The flip side of this is that prices will also overreact to good news. Prices often soar too high as many investors develop a fear of missing out (FOMO) on a big rally. Eventually sellers take over and drive the price back down to reality. In fact, there are many people who lose big money buying in (high) on rallies and selling (low) after bad news reports.

How does this apply to the market today? Should we sell stocks to avoid further losses? Has the market already overcorrected? Unfortunately, I don’t think you or I will be able to figure this out with any certainty. The market may have already “over dipped” or maybe this is only the beginning of a much larger decline. The main takeaway here is that, if you bought into the market for a long-term investment, it’s probably best to stick with your long-term plan. Eventually the market should recover, and longer-term prices should rise indefinitely. Changing plans now and trying to time the market will likely do more harm than good (and it will cost more of your time and focus).

Other facts from experts

Charlie Munger (Vice Chairman, Berkshire Hathaway)
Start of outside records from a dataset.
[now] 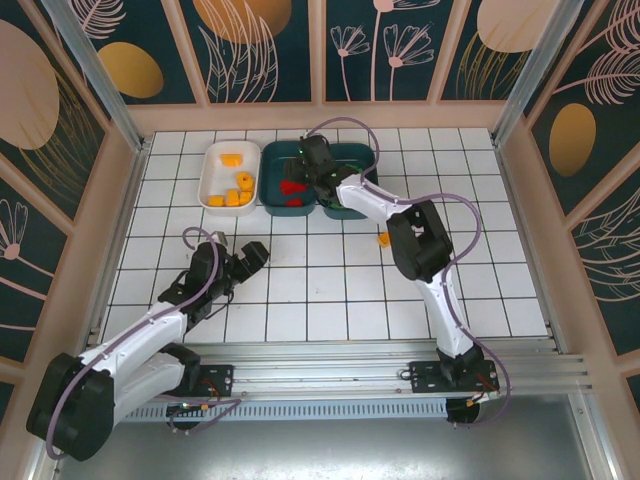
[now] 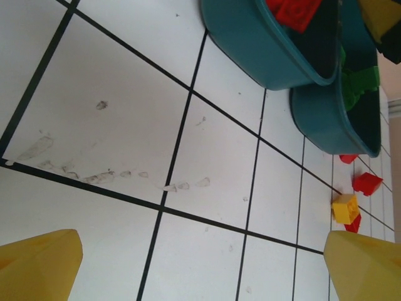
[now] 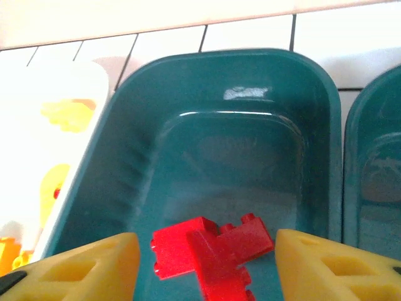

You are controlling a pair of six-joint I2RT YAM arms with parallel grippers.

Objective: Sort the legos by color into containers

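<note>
Surface: white tiled table [image 1: 330,290], dark grout lines, faint smudges [image 2: 100,175] on a few tiles | Far side, in a close row from left to right: white tray [image 1: 213,175], teal tray [image 1: 270,175], second teal tray [image 1: 355,153] | Loose on the tiles near the rightmost tray: yellow brick [image 2: 344,207], red bricks [image 2: 366,182] just beside it.

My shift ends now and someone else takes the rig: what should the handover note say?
Left gripper: open, above bare tiles.
Right gripper: open over the middle teal tray, red bricks lying in it.
Done: yellow bricks in white tray, green bricks in right teal tray.
To do: a loose yellow brick and loose red bricks on the tiles near the right tray.
</note>
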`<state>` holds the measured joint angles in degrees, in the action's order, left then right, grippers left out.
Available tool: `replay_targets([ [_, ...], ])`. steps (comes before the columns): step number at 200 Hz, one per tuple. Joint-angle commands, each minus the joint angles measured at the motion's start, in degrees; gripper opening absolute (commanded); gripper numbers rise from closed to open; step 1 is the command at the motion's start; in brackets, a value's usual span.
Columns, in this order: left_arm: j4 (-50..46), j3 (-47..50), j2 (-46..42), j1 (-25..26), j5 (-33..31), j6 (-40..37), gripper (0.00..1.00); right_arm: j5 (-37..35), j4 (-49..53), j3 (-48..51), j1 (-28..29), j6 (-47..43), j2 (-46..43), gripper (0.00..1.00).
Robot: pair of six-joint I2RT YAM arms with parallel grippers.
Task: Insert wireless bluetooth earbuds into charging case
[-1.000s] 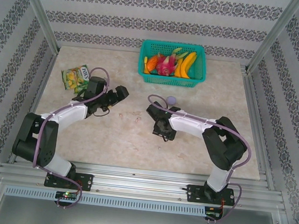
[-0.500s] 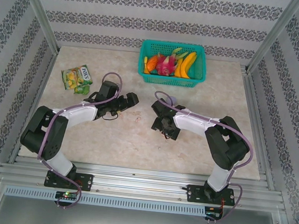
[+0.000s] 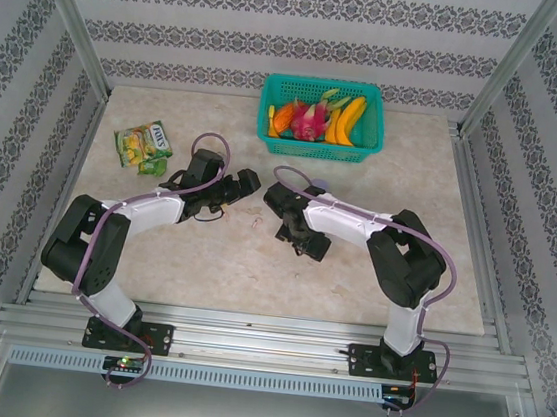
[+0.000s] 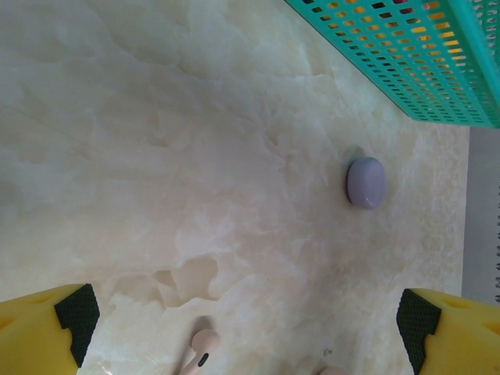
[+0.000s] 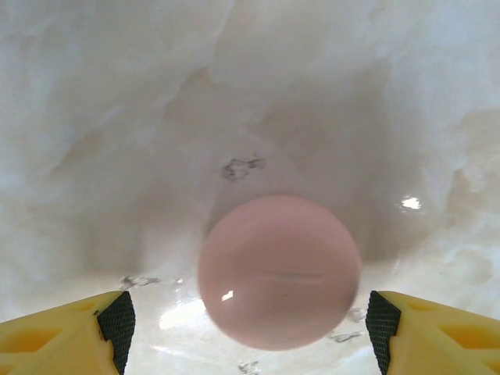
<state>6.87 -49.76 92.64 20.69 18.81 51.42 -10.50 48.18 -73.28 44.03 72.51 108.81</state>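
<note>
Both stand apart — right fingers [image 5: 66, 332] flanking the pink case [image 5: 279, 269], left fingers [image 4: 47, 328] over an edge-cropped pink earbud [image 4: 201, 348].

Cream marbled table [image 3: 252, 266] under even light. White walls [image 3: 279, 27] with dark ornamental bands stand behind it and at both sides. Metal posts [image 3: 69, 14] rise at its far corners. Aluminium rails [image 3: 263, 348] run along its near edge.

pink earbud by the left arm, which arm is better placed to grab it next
Left. The pink earbud lies just in front of the left end effector, which is open and framing it. The right end effector is open on either side of the round pink case instead.
</note>
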Motion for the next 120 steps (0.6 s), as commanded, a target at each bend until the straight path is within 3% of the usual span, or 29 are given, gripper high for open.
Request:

Historically markets have dropped 30% every decade or so, and 50% more than once a century. If you can't hold on for this rollercoaster ride, consider holding a higher percentage of less volatile assets (and accepting smaller long-term returns). Read more about this here.

MarketWatch Analysis

This analysis from MarketWatch indicates that, at least in the last two crashes, you'd be much better off selling early and slowly rebuying your positions over time. Of course, you'd still need to time your selling decently – if you sell too early many of your repurchases will end up at higher prices.

The Motley Fool

This article recommends preparing for a crash by holding some cash and building a watch list of stocks you'd like to purchase when cheap enough. They also recommend holding defensive stocks. This is somewhat like Warren Buffett's strategy. Of course, this too requires some timing – holding excess cash and defensive stocks in "good times" will kill your returns.